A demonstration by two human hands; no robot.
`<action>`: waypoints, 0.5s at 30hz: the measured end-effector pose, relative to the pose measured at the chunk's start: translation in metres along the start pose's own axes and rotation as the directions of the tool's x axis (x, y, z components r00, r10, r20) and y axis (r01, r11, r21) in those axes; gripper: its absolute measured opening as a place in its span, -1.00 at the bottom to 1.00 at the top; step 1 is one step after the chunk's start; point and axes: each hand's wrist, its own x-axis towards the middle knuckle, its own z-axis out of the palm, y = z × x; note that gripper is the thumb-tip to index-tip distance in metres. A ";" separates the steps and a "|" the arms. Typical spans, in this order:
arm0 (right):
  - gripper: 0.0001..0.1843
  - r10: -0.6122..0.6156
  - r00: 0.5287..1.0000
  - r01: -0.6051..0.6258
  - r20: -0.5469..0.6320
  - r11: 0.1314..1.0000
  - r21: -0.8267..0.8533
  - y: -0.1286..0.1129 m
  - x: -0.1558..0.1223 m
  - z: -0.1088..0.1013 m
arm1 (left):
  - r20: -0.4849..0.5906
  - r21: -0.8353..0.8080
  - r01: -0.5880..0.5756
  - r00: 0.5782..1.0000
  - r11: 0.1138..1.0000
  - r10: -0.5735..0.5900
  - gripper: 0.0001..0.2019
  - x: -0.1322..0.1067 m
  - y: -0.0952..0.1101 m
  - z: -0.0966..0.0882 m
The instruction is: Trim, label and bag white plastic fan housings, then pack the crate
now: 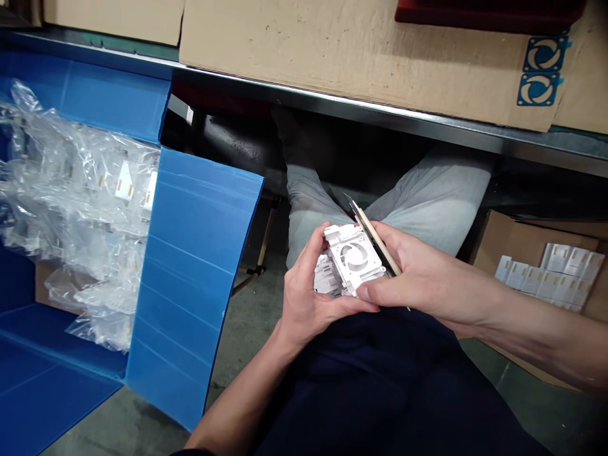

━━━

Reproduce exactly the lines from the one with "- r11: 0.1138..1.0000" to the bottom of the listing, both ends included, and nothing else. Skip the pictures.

  - r11: 0.1138..1.0000
  - r10: -0.5735..0.5900
  - gripper: 0.0001..0.2019
  - x: -0.1322..0.1067 m
  - y: -0.0952..0.1101 m
  - z: -0.0966..0.0882 m
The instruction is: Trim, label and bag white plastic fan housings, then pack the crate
now: 

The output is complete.